Fungsi utama sistem imun adalah sebagai pertahanan terhadap infeksi berbagai mikroba. Integritas sistem imun merupakan hal yang esensial bagi bagi pertahanan tersebut, namun apabila terjadi defek pada salah satu komponen sistem imun tersebut maka akan menyebabkan sistem imun tidak bisa berfungsi secara adekuat yang dikenal sebagai penyakit imunodefisiensi. Keadaan ini menyebabkan peningkatan kerentanan tubuh terhadap berbagai  penyakit infeksi. Penyakit defisiensi imun tersering mengenai limfosit, komplemen dan fagosit. Secara umum, keadaan ini dapat terjadi secara primer yang disebabkan karena kelainan genetik yang diturunkan (congenital) dan secara sekunder atau didapat, dengan insidensi defisiensi imun primer lebih jarang daripada sekunder.
Immunodefisiensi primer atau congenital sering kali menimbulkan kelainan pada innate immunity yang akan mempengaruhi pembentukan sel limfosit.  Abnormalitas pada pembentukan limfosit yang mungkin disebabkan mutasi gen dapat menyebabkan kesalahan pada pengkodean gen.

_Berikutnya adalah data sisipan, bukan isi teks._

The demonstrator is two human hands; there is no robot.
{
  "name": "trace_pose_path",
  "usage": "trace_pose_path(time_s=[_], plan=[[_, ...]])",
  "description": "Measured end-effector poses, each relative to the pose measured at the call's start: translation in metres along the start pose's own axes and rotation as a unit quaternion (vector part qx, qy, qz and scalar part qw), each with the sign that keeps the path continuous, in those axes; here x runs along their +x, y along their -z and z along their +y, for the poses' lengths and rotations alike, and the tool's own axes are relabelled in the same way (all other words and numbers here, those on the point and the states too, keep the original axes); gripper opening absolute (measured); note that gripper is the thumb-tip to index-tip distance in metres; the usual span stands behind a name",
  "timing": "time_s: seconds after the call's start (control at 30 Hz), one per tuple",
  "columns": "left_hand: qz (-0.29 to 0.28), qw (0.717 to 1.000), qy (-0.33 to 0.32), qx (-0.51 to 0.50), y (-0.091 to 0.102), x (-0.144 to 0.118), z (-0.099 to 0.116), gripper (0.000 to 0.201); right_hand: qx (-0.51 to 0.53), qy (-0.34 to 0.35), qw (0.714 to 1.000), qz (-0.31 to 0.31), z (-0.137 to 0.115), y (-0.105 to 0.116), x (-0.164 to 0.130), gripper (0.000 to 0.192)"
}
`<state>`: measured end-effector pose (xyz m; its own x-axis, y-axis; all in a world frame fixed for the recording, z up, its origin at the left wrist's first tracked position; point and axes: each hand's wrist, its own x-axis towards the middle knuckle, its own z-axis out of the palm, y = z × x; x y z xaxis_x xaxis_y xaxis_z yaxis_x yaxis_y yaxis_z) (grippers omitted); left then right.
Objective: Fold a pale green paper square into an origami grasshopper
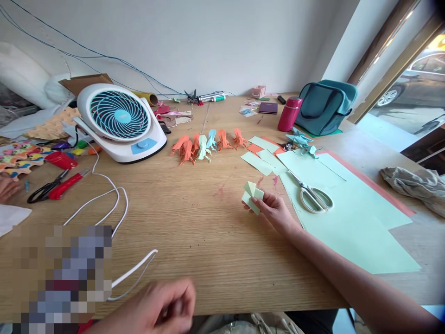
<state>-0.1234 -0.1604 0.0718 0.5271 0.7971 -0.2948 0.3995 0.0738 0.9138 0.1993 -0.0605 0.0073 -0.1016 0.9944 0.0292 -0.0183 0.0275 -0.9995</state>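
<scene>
My right hand (pixel 274 211) reaches out over the wooden table (pixel 194 232) and pinches a small folded piece of light green paper (pixel 252 195) between thumb and fingers. My left hand (pixel 163 308) is blurred at the near table edge, fingers curled in, with nothing visible in it. A row of folded orange and pale blue-green paper figures (pixel 205 144) stands beyond the folded piece. White-handled scissors (pixel 313 195) lie on a large light green sheet (pixel 347 213) just right of my right hand.
A white and blue desk fan (pixel 120 120) stands far left, its white cable (pixel 111 204) looping across the table. Black scissors (pixel 43 190) and a red cutter (pixel 67 183) lie left. A red bottle (pixel 289 113) and teal bag (pixel 325 106) stand far right. Another person's hand (pixel 7 188) shows at the left edge.
</scene>
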Motion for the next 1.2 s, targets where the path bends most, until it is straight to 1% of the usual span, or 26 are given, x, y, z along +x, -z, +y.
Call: trace_pose_path(time_s=[0.03,0.07,0.1,0.13,0.2,0.23,0.3,0.37,0.43,0.47,0.5,0.57,0.6,0.73,0.8,0.93,1.07,1.2], plan=[[-0.013,1.0,0.002,0.007,-0.002,0.019,0.007,0.015,0.0,0.004,1.0,0.001,-0.001,-0.004,-0.001,0.046],[-0.011,0.999,0.009,0.03,-0.005,0.041,0.015,0.016,0.0,0.009,1.0,0.006,-0.002,-0.008,-0.002,0.044],[0.008,0.999,-0.004,0.041,-0.009,0.064,0.022,0.016,-0.002,0.014,1.0,0.014,-0.003,-0.012,-0.003,0.042],[0.037,0.998,-0.037,0.038,-0.014,0.086,0.03,0.018,-0.007,0.021,0.999,0.028,-0.003,-0.015,-0.004,0.04],[0.114,0.987,-0.103,0.038,-0.025,0.125,0.041,0.026,-0.04,0.041,0.996,0.072,-0.003,-0.019,-0.006,0.034],[0.123,0.983,-0.13,0.035,-0.031,0.14,0.043,0.027,-0.075,0.055,0.99,0.102,-0.003,-0.019,-0.006,0.03],[0.109,0.98,-0.162,0.025,-0.041,0.161,0.043,0.028,-0.165,0.084,0.97,0.156,-0.001,-0.017,-0.007,0.024],[0.122,0.976,-0.181,0.012,-0.048,0.175,0.037,0.029,-0.192,0.092,0.96,0.181,0.001,-0.013,-0.005,0.025],[0.18,0.968,-0.174,-0.003,-0.051,0.185,0.027,0.031,-0.17,0.083,0.966,0.178,0.003,-0.012,-0.003,0.029],[0.207,0.965,-0.161,-0.006,-0.051,0.189,0.022,0.032,-0.151,0.076,0.972,0.166,0.005,-0.012,-0.002,0.031],[0.222,0.963,-0.149,-0.014,-0.05,0.193,0.018,0.032,-0.133,0.068,0.977,0.15,0.007,-0.014,-0.002,0.032],[0.217,0.965,-0.142,-0.024,-0.047,0.199,0.009,0.024,-0.103,0.053,0.987,0.114,0.01,-0.019,0.0,0.033],[0.206,0.968,-0.142,-0.029,-0.044,0.201,0.006,0.021,-0.097,0.044,0.989,0.103,0.011,-0.022,0.0,0.034],[0.152,0.975,-0.149,-0.061,-0.034,0.204,-0.005,0.021,-0.102,0.013,0.992,0.069,0.014,-0.03,0.001,0.039],[0.139,0.976,-0.151,-0.077,-0.031,0.205,-0.008,0.02,-0.115,0.0,0.992,0.052,0.015,-0.03,0.002,0.04],[0.142,0.973,-0.165,-0.082,-0.029,0.204,-0.011,0.021,-0.147,-0.015,0.988,0.041,0.016,-0.031,0.001,0.038],[0.147,0.965,-0.208,-0.07,-0.027,0.199,-0.012,0.023,-0.171,-0.028,0.984,0.033,0.011,-0.035,-0.004,0.036],[0.14,0.965,-0.214,-0.056,-0.024,0.194,-0.012,0.027,-0.184,-0.02,0.982,0.027,0.006,-0.038,-0.005,0.037]])
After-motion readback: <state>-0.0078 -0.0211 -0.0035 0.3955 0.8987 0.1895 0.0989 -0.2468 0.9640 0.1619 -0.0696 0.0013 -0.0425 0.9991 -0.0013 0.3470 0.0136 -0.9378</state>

Gangguan pembentukan dan fungsi limfosit B dapat menyebakan defisiensi pembentukan antibodi yang ditandai dengan penurunan immunoglobulin di serum, respon terhadap vaksin yang buruk, dan pada beberapa kasus menurunkan jumlah sel limfosit B di jaringan limfoid dan plasma. Sedangkan gangguan pematangan sel limfosit T ditandai dengan penurunan produksi antibodi dan sel T di darah tepi.  Biasanya gejala baru muncul pada setelah usia 3-4 bulan, karena masih ada efek proteksi dari antibodi maternal.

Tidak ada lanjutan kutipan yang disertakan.